**The task**
Reproduce the records below in their entirety, exactly as shown.

**Data for processing**
+===+

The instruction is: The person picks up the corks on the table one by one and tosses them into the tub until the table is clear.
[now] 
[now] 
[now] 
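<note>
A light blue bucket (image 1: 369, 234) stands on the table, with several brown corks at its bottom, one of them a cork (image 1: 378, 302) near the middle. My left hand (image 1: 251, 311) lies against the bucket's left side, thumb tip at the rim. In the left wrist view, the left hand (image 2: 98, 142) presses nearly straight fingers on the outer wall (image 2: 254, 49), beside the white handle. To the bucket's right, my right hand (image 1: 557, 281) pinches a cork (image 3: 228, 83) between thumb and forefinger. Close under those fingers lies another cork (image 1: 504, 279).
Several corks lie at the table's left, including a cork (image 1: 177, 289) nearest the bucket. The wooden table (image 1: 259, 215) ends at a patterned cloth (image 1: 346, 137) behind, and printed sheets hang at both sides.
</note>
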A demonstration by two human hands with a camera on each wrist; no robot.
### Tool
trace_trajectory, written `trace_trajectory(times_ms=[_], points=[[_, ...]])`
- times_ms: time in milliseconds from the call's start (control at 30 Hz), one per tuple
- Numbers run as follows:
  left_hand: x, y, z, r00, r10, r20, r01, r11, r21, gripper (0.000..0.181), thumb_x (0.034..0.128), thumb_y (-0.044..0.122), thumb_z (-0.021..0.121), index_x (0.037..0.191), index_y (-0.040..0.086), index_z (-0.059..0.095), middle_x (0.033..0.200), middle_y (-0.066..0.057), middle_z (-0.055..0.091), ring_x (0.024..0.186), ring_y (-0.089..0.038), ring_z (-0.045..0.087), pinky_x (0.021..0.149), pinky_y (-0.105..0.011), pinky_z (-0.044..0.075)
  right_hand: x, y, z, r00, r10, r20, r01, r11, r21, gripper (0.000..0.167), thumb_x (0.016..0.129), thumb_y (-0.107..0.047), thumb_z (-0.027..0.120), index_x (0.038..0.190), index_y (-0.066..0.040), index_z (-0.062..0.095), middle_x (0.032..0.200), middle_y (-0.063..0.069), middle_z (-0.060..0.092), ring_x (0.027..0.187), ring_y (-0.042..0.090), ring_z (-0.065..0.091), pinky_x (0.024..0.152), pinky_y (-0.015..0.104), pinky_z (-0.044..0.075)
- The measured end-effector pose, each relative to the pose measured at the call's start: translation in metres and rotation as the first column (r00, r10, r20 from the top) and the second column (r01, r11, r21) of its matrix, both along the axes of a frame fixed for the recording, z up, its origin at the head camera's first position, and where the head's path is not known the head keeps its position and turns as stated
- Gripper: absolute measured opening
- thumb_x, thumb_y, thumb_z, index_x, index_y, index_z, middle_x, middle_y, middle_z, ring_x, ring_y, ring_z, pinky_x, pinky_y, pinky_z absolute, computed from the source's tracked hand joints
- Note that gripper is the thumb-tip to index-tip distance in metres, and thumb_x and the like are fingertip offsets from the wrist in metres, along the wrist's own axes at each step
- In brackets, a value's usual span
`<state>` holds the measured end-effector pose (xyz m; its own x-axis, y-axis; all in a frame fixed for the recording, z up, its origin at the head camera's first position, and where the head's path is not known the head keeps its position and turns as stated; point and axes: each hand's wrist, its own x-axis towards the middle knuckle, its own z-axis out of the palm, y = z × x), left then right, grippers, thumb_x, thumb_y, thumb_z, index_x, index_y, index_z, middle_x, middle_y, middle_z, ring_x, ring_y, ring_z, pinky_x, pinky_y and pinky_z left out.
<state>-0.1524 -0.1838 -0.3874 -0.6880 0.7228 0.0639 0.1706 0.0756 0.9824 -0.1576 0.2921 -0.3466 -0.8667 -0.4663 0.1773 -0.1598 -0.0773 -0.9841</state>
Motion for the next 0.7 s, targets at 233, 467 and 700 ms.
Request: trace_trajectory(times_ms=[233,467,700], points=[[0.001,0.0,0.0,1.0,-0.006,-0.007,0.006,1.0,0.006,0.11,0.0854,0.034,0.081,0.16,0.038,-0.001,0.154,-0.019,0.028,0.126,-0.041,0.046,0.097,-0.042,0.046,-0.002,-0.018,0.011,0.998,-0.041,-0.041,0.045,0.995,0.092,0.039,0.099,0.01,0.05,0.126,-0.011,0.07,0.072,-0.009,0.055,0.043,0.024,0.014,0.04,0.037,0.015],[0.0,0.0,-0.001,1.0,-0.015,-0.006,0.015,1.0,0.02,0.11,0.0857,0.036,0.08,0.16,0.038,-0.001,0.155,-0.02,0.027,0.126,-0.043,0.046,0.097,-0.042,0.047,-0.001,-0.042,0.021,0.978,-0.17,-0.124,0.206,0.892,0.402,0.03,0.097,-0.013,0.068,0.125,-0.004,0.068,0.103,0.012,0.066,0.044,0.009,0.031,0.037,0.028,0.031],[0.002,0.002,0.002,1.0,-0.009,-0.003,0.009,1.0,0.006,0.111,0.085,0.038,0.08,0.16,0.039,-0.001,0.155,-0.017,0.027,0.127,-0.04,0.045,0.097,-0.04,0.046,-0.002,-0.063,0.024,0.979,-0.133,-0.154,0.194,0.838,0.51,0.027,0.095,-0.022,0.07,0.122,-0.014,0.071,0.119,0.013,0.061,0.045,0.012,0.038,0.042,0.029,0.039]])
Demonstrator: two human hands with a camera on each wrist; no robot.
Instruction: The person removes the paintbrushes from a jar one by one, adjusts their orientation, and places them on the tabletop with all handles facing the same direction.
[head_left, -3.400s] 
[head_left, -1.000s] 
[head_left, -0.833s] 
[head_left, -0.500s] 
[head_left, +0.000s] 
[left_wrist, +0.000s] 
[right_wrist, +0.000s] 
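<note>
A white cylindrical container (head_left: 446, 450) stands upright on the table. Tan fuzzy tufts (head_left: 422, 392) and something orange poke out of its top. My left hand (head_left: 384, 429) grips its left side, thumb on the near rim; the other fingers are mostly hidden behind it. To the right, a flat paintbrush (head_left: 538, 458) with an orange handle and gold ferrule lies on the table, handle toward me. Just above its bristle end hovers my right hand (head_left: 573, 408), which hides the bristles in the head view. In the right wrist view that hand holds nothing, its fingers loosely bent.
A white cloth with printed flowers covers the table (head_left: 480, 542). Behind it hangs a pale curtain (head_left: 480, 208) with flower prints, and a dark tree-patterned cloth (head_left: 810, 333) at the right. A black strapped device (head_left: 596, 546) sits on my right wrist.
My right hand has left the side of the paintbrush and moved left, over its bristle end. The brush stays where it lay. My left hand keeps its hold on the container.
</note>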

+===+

**Written response**
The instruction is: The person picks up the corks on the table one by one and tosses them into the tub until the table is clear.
[now] 
[now] 
[now] 
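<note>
A light blue bucket (image 1: 369, 234) stands on the table, with several brown corks at its bottom, one of them a cork (image 1: 378, 302) near the middle. My left hand (image 1: 251, 311) lies against the bucket's left side, thumb tip at the rim. In the left wrist view, the left hand (image 2: 98, 142) presses nearly straight fingers on the outer wall (image 2: 254, 49), beside the white handle. To the bucket's right, my right hand (image 1: 557, 281) pinches a cork (image 3: 228, 83) between thumb and forefinger. Close under those fingers lies another cork (image 1: 504, 279).
Several corks lie at the table's left, including a cork (image 1: 177, 289) nearest the bucket. The wooden table (image 1: 259, 215) ends at a patterned cloth (image 1: 346, 137) behind, and printed sheets hang at both sides.
</note>
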A demonstration by two human hands with a camera on each wrist; no robot.
### Tool
trace_trajectory, written `trace_trajectory(times_ms=[_], points=[[_, ...]])`
- times_ms: time in milliseconds from the call's start (control at 30 Hz), one per tuple
- Numbers run as follows:
  left_hand: x, y, z, r00, r10, r20, r01, r11, r21, gripper (0.000..0.181), thumb_x (0.034..0.128), thumb_y (-0.044..0.122), thumb_z (-0.021..0.121), index_x (0.037..0.191), index_y (-0.040..0.086), index_z (-0.059..0.095), middle_x (0.033..0.200), middle_y (-0.066..0.057), middle_z (-0.055..0.091), ring_x (0.024..0.186), ring_y (-0.089..0.038), ring_z (-0.045..0.087), pinky_x (0.021..0.149), pinky_y (-0.105..0.011), pinky_z (-0.044..0.075)
  right_hand: x, y, z, r00, r10, r20, r01, r11, r21, gripper (0.000..0.167), thumb_x (0.016..0.129), thumb_y (-0.107..0.047), thumb_z (-0.027..0.120), index_x (0.038..0.190), index_y (-0.066..0.040), index_z (-0.062..0.095), middle_x (0.032..0.200), middle_y (-0.063..0.069), middle_z (-0.060..0.092), ring_x (0.027..0.187), ring_y (-0.042..0.090), ring_z (-0.065..0.091), pinky_x (0.024..0.152), pinky_y (-0.015..0.104), pinky_z (-0.044..0.075)
- The measured end-effector pose, each relative to the pose measured at the call's start: translation in metres and rotation as the first column (r00, r10, r20 from the top) and the second column (r01, r11, r21) of its matrix, both along the axes of a frame fixed for the recording, z up, its origin at the head camera's first position, and where the head's path is not known the head keeps its position and turns as stated
- Gripper: absolute measured opening
- thumb_x, thumb_y, thumb_z, index_x, index_y, index_z, middle_x, middle_y, middle_z, ring_x, ring_y, ring_z, pinky_x, pinky_y, pinky_z absolute, computed from the source's tracked hand joints
- Note that gripper is the thumb-tip to index-tip distance in metres, and thumb_x and the like are fingertip offsets from the wrist in metres, along the wrist's own axes at each step
- In brackets, a value's usual span
`<state>` holds the measured end-effector pose (xyz m; its own x-axis, y-axis; all in a frame fixed for the recording, z up, its origin at the head camera's first position, and where the head's path is not known the head keeps its position and turns as stated; point and axes: each hand's wrist, its own x-axis towards the middle knuckle, its own z-axis out of the palm, y = z × x), left then right, grippers, thumb_x, thumb_y, thumb_z, index_x, index_y, index_z, middle_x, middle_y, middle_z, ring_x, ring_y, ring_z, pinky_x, pinky_y and pinky_z left out.
<state>-0.1524 -0.1838 -0.3874 -0.6880 0.7228 0.0639 0.1706 0.0756 0.9824 -0.1576 0.2921 -0.3466 -0.8667 -0.4663 0.1773 -0.1598 -0.0773 -0.9841</state>
Motion for the next 0.7 s, targets at 233, 467 and 700 ms.
Request: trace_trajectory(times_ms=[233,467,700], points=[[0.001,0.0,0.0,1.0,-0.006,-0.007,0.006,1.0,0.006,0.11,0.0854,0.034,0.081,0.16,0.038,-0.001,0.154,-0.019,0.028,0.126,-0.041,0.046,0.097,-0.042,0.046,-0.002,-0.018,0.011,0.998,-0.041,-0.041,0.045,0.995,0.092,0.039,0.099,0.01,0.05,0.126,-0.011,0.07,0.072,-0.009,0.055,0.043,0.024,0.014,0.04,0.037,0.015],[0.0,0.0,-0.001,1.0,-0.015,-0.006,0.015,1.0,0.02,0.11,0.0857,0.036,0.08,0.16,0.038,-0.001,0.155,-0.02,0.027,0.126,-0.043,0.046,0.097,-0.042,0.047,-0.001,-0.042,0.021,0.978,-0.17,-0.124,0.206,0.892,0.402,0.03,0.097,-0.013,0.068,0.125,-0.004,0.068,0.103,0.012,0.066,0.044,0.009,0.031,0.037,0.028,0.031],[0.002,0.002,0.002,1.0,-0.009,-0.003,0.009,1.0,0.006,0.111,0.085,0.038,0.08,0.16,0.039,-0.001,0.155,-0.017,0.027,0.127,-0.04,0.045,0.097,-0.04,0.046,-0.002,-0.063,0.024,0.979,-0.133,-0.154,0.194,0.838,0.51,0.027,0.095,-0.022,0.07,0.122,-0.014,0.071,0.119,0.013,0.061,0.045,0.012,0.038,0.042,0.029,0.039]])
Demonstrator: two human hands with a camera on each wrist; no robot.
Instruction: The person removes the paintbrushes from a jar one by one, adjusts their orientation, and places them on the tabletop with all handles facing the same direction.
[head_left, -3.400s] 
[head_left, -1.000s] 
[head_left, -0.833s] 
[head_left, -0.500s] 
[head_left, +0.000s] 
[left_wrist, +0.000s] 
[right_wrist, +0.000s] 
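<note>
A white cylindrical container (head_left: 446, 450) stands upright on the table. Tan fuzzy tufts (head_left: 422, 392) and something orange poke out of its top. My left hand (head_left: 384, 429) grips its left side, thumb on the near rim; the other fingers are mostly hidden behind it. To the right, a flat paintbrush (head_left: 538, 458) with an orange handle and gold ferrule lies on the table, handle toward me. Just above its bristle end hovers my right hand (head_left: 573, 408), which hides the bristles in the head view. In the right wrist view that hand holds nothing, its fingers loosely bent.
A white cloth with printed flowers covers the table (head_left: 480, 542). Behind it hangs a pale curtain (head_left: 480, 208) with flower prints, and a dark tree-patterned cloth (head_left: 810, 333) at the right. A black strapped device (head_left: 596, 546) sits on my right wrist.
My right hand has left the side of the paintbrush and moved left, over its bristle end. The brush stays where it lay. My left hand keeps its hold on the container.
</note>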

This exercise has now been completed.